“Señora, sirva por aquí otra botella de su mejor vino… Vivan la fiesta, la vida y, sobre todo, las mujeres… Este local es un trozo de paraíso en la Tierra bañado con el licor de los Dios y en compañía de las más hermosas hembras… Los besos pagados no siempre son los más caros”. En esta ocasión, no hace falta abrir la puerta de manera sigilosa. Los protagonistas, borrachos de fiesta y de amores prohibidos, no sólo se han olvidado de cerrarla, sino que parece que nos invitan a pasar a la casa de la Celestina holandesa. El hombre de negro, sin pudor, nos empuja con su mirada a una copa de vino… y a lo que surja.
Después de tantos viajes en el tiempo al Barroco de los Países Bajos, en esta ocasión lo hacemos de la mano de uno de los pintores más grandes de su época: Johannes Vermeer van Delf (1632-1675). El creador de La joven de la perla nos abre las puertas a una escena de burdel (los conocidos como Bordeeltje), un subgénero muy apreciado en la rica sociedad holandesa del momento, como contrapunto a la rígida moral de la sociedad puritana neerlandesa.
Vermer juega con la moral y la ironía. El bodegón de primer plano, siempre delicado, y el preciosismo del encaje de bolillos del tapiz que cubre la pesa nos conducen a una escena casera tan habitual en los óleos del pintor. Sin embargo, aquí la atmósfera es mucho más clandestina y sensual, en un ambiente nocturno y de mala reputación. Si en otras obras de Vermer el espectador es un pequeño cotilla que se cuela en las habitaciones de los protagonistas; en esta ocasión, somos cómplices de la relación extramatrimonial que propicia la alcahueta del fondo. La profanación del sexto mandamiento ocurre en la casa de la Alcahueta y no en un burdel público.

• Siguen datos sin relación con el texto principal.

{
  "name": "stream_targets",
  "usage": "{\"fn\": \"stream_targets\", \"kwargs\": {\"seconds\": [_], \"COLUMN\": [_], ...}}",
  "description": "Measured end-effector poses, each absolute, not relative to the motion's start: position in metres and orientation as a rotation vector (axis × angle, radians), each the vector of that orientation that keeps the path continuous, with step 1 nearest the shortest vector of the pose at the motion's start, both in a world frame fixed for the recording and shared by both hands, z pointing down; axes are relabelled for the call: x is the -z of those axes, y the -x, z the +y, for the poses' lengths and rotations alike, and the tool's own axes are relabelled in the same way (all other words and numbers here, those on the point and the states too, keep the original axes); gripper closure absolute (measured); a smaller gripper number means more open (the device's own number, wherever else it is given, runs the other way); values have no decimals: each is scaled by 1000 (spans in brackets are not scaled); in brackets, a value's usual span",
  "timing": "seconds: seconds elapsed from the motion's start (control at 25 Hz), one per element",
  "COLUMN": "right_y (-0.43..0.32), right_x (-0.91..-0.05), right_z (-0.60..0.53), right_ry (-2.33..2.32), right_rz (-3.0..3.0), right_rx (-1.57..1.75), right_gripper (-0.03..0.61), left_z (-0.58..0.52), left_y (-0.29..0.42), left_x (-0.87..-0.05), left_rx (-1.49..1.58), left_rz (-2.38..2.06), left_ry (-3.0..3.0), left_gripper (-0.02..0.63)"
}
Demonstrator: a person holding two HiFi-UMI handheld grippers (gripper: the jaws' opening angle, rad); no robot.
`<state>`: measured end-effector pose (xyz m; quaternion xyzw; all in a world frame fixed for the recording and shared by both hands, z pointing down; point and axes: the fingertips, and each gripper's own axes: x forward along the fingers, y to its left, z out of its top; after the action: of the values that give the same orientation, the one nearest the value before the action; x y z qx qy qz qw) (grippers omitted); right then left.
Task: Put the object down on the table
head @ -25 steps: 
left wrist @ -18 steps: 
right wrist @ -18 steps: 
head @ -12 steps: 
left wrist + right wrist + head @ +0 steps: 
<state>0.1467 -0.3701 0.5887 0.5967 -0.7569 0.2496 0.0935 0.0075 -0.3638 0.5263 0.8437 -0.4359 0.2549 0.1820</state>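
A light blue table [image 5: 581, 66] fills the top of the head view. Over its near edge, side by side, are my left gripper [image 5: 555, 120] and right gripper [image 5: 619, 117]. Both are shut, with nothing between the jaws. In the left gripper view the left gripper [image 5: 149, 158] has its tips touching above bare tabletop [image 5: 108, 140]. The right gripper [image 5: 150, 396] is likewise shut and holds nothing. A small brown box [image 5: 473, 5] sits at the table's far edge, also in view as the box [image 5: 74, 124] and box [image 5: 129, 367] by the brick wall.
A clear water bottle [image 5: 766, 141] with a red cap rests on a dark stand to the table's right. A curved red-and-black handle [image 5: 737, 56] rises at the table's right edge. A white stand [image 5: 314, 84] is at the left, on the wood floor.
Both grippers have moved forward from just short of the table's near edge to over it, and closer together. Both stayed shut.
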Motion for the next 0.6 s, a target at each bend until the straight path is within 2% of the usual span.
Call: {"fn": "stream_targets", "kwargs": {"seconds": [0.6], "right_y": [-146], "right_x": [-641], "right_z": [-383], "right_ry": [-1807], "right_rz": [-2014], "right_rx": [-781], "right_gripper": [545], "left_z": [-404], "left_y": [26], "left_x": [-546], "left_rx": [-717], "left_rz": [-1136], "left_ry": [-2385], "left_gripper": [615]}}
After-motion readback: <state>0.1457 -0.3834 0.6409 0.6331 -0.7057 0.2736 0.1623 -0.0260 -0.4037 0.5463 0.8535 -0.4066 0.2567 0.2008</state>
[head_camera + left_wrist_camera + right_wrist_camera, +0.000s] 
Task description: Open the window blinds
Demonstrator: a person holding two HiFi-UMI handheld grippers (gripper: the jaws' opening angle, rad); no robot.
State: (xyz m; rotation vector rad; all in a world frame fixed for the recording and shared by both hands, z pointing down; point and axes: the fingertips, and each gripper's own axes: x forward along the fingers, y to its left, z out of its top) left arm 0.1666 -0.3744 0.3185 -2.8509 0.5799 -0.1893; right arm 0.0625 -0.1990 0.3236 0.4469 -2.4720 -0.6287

En general, los Bordeeltjes se basan en la parábola del hijo pródigo, que malgasta su fortuna en una vida en los márgenes de la moralidad (Lucas 15:11-32). Una mujer joven de rojizas mejillas, tal vez por causa del vino, abre su mano derecha para recibir las monedas que el hombre del sombrero de plumas se dispone a entregarle por sus servicios, mientras acaricia uno de sus pechos.
Vermeer, que apenas necesito una treintena de cuadros para formar parte del olimpo de la Historia del Arte, demuestra en esta pequeño lienzo, que cuelga en la Galería de Pinturas de los Maestros Antiguos de Dresde, la maestría para equilibrar las figuras con el espacio. Las figuras se presentan como si estuvieran en un palco: La mujer joven que cobra por repartir placeres de un caballero con sombrero de plumas. Un segundo hombre, vestido de oscuro, observa la escena y dirige su mirada cómplice al espectador mientras que la alcahueta cierra la composición en el fondo, dirigiendo su interesada mirada hacia el hombre de rojo. Para muchos autores, el hombre que nos conmina a ser uno más en la acción es un autorretrato de Vermeer.
Las figuras se arremolinan en el espacio, colocadas en diferentes planos para crear efecto de profundidad. Una potente luz ilumina la figura de la joven y resalta las tonalidades amarillas de su camisa, provocando intensos contraste de sombra que recuerdan a la obra de Caravaggio. Paulatinamente Vermeer va utilizando la característica técnica “pointillé” con la que reparte los chispeantes puntos de luz por toda la superficie del lienzo. Otro recuerdo digno de mención lo encontramos en la sensación atmosférica creada, en sintonía con la escuela veneciana que tanto admiraba Rembrandt.
La noche acaba, los remordimientos quedaron ahogados en el vino. El dinero pagado incluía los besos prohibidos y el silencio cómplice de todos los protagonistas… Incluidos nosotros mismos que, aunque testigos de un pecado, nunca diremos nada y volveremos a este cuadro siempre que podamos.
“La Alcahueta” o “En la Casa de la Alcahueta” (1656), Jogannes Vermeer. Óleo sobre lienzo 143 x 130 cm. Galería de Pinturas de Maestros Antiguos de Dresde.